Appliance based data warehousing is on the rise, and no wonder - the costs per terabyte are cheaper, and for specific applications of the warehouse - sometimes these platforms are blazingly fast. They offer plug and play technology with HA (high availability) and Fail Over just by plugging in another appliance. They offer remote management, self-updates to the BIOS, and firmware, and most of them run on open operating systems like Linux. In this blog entry I'll discuss both the pros and cons of Appliance Based warehousing, but I still believe that this will be a market segment to watch, and will eventually flood the market with the backbone for high availability data integration and warehouses.
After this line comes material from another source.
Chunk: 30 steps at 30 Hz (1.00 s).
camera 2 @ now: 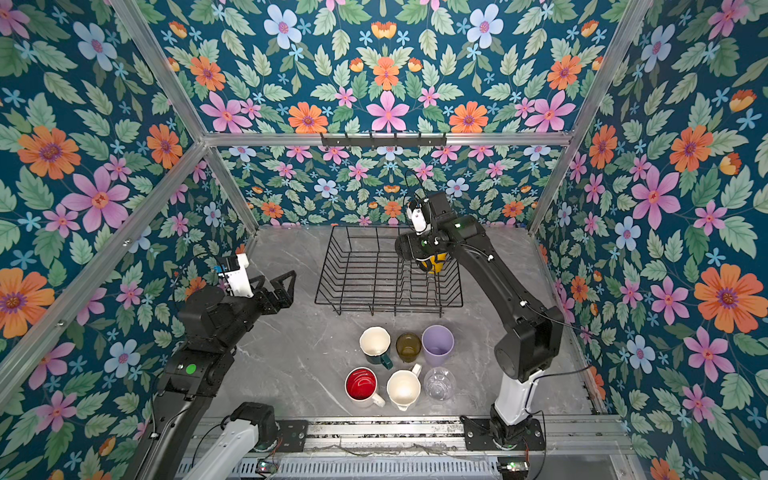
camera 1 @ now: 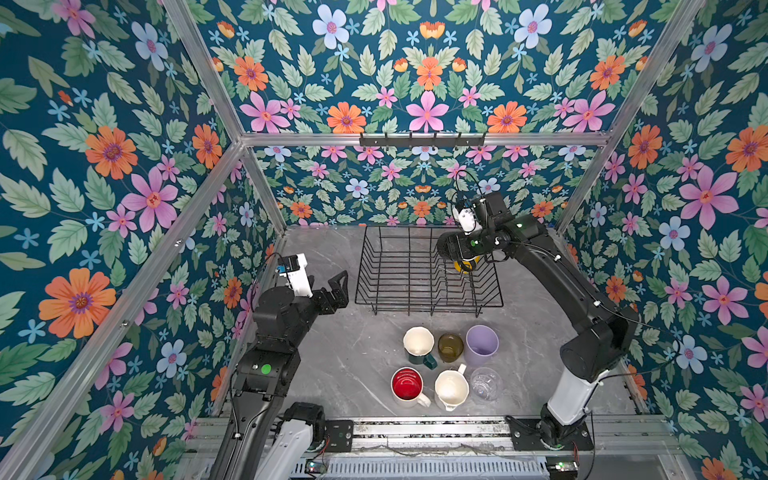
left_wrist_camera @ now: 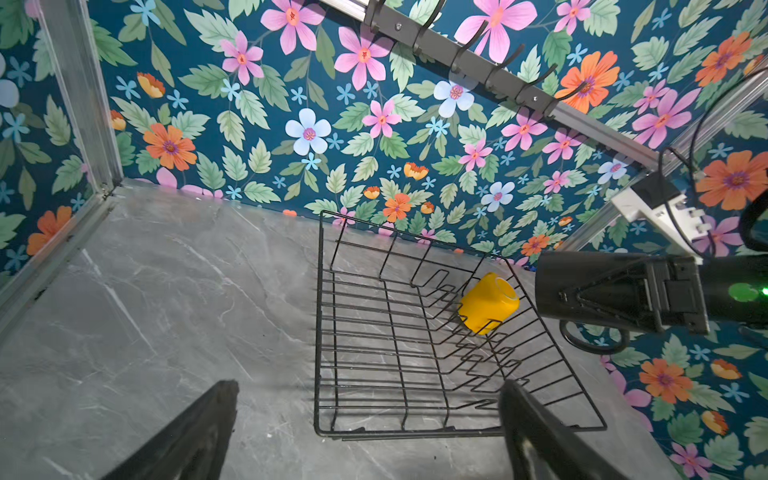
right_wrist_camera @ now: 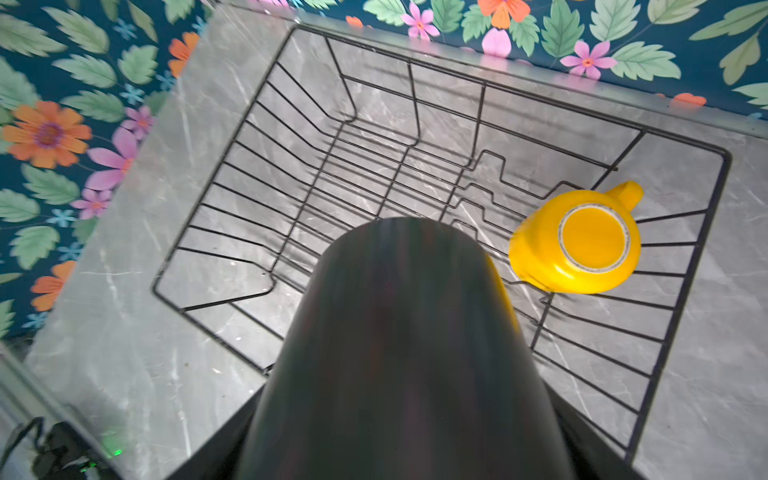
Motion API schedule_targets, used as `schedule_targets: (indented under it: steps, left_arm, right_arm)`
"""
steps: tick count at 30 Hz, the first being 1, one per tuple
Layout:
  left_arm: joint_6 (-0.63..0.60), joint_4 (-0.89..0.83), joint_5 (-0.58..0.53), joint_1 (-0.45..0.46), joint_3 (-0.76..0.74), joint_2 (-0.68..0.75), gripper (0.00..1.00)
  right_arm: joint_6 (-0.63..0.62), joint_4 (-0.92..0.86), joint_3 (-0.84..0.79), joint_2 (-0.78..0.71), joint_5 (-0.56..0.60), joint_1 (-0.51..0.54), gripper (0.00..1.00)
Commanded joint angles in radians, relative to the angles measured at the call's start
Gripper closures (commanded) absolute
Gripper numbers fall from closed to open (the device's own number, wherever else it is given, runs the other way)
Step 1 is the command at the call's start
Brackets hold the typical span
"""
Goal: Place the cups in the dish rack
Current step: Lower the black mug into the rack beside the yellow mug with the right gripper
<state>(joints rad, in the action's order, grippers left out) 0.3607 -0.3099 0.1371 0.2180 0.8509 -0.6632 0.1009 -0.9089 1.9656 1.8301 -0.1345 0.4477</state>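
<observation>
The black wire dish rack (camera 1: 428,305) (camera 2: 386,305) stands at the back of the table. A yellow mug (camera 1: 465,264) (left_wrist_camera: 488,303) (right_wrist_camera: 577,241) rests upside down in its right end. My right gripper (camera 1: 459,249) is shut on a black mug (camera 1: 448,249) (left_wrist_camera: 582,291) (right_wrist_camera: 407,353), held bottom-down above the rack, left of the yellow mug. My left gripper (camera 1: 337,289) (left_wrist_camera: 370,436) hangs open and empty, left of the rack. Near the front stand a green-outside white mug (camera 1: 417,341), olive glass (camera 1: 450,347), lilac tumbler (camera 1: 481,343), red-inside mug (camera 1: 407,384), white mug (camera 1: 451,388) and clear glass (camera 1: 484,384).
A narrow black hook bar (camera 1: 422,139) is fixed to the rail on the back wall. Flowered walls and aluminium posts close in the table on three sides. The arms' base rail (camera 1: 415,428) runs along the front edge.
</observation>
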Motion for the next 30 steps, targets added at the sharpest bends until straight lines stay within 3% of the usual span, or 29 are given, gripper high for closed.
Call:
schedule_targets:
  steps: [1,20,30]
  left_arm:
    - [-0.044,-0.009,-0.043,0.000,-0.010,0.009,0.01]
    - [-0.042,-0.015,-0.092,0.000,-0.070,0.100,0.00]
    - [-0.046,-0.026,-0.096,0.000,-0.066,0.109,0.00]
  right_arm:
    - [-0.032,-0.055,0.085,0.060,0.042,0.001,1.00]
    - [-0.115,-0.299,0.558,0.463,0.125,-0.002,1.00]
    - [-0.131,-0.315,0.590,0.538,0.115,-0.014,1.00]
There was a comment a while back that discussed an article in DMReview about appliances. It was written by Roger Gaskell of White-Cross systems; they build hardware for high-performance MPP and low and behold - produce a PROPRIETARY appliance.

What do appliances bring to the business?
They bring a number of wonderful features all pre-packaged in a single domain: (this is by no means a complete list)
* High Availability
* Fast loading capabilities
* Compression and Encryption (native in some cases)
* Plug and Play MPP units
* SQL Query interfaces
* Super Fast Data Access
* Low cost per terabyte options
* Plug and Play Fail-Over
* Automatic self-updating (in some cases)
* Remote Monitoring
* Complaince for data (in some cases, they include data versioning by date/time)

We saw it with the disk market in the 80's, we saw it with other devices in the 90’s like consolidation of the cell phone, with podcasts, downloads and now music on demand - appliances are everywhere. I've written on this subject of "CONVERGENCE" on B-Eye before, convergence is everywhere. With the disk manufacturers they've now grown up - the disks are no longer "just simply storage", they contain CPU's, RAM, caching algorithms, load-balancing mechanisms, reformatting (under the covers), hot-swapping, fail-over, dynamic traffic re-routing, hot-spot contention resolution, self-monitoring, remote updates, and more than that, they all adhere to common SAN or NASD standards, meaning we can plug in an IBM device next to an EMC device, and they don't care - they'll talk to each other over standard DISK I/O protocol.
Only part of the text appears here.